Description
This classic Egg Custard Pie features a creamy, smooth custard filling set in a flaky pre-made pie shell. Infused with warm nutmeg and vanilla, it is a comforting and simple dessert that bakes to a delicate, slightly jiggly finish, perfect for any occasion.
Ingredients
Scale
Custard Filling
- 3 eggs, beaten
- 3/4 cup sugar
- 1/4 teaspoon salt
- 1 teaspoon vanilla extract
- 2 1/2 cups milk, scalded (warmed, not boiling)
- 1/2 teaspoon nutmeg
Pie Shell
- 1 pre-made 9-inch pie shell
- 1 egg white, beaten (for egg wash)
Instructions
- Preheat Oven: Preheat your oven to 350°F (175°C) to ensure it reaches the proper baking temperature while you prepare the pie.
- Prepare Pie Shell: Place the pre-made 9-inch pie shell into a pie dish. Brush the edges of the crust with the beaten egg white to give the crust a glossy, appealing finish once baked.
- Whisk Custard Base: In a mixing bowl, whisk together the 3 beaten eggs, sugar, salt, and vanilla extract until the mixture is smooth and well combined.
- Temper Eggs with Milk: Slowly add the scalded milk to the egg mixture while whisking continuously. This gradual addition warms the eggs gently to prevent curdling.
- Add Nutmeg: Stir in the nutmeg into the custard mixture, evenly distributing the warm spice flavor throughout.

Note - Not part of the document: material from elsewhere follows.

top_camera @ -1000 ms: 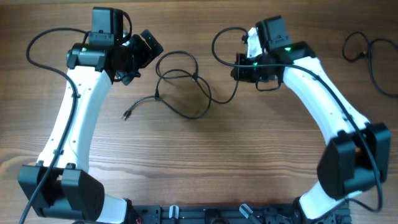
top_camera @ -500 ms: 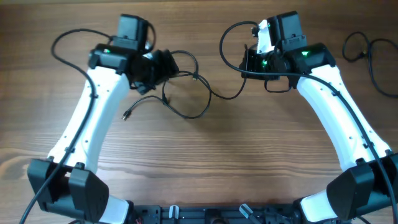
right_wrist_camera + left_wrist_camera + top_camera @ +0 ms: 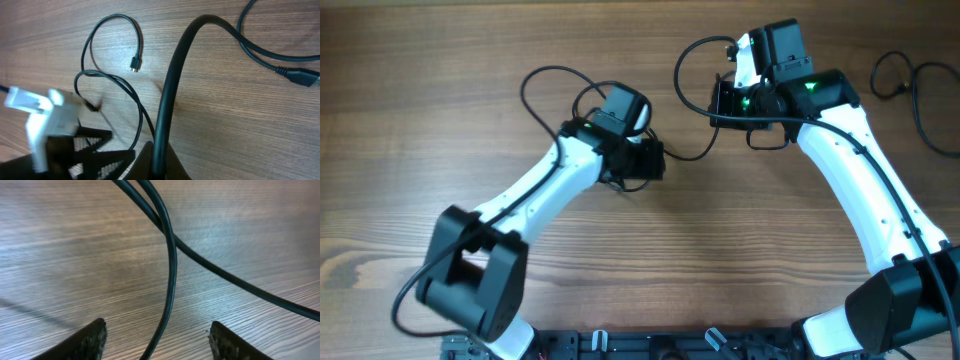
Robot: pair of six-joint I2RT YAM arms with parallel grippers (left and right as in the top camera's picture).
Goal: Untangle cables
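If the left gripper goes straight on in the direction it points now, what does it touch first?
Most likely the thin black cable, which runs between the open fingers of the left gripper. Behind it is only the wooden table. The depth to the cable is unclear.

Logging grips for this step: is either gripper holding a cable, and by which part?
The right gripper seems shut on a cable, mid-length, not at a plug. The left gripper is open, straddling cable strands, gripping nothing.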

- Fill Pie Shell: Pour the custard mixture carefully into the prepared pie shell, filling it nearly to the top but avoiding overflow.
- Bake the Pie: Place the pie in the oven and bake for 45 to 55 minutes. The custard should be set but with a slight jiggle in the center. Test doneness by inserting a knife near the center; it should come out clean.
- Cool and Serve: Allow the pie to cool completely at room temperature before serving. Refrigerate any leftovers to maintain freshness.
Notes
- Scalding the milk involves heating it just until tiny bubbles form around the edges, not boiling, to prevent a cooked flavor.
- Using a pre-made pie shell saves time and simplifies the recipe.
- Brush the crust edges with egg white to create a shiny, attractive crust finish.
- Custard is best served chilled or at room temperature after cooling.
- Store leftovers covered in the refrigerator for up to 3 days.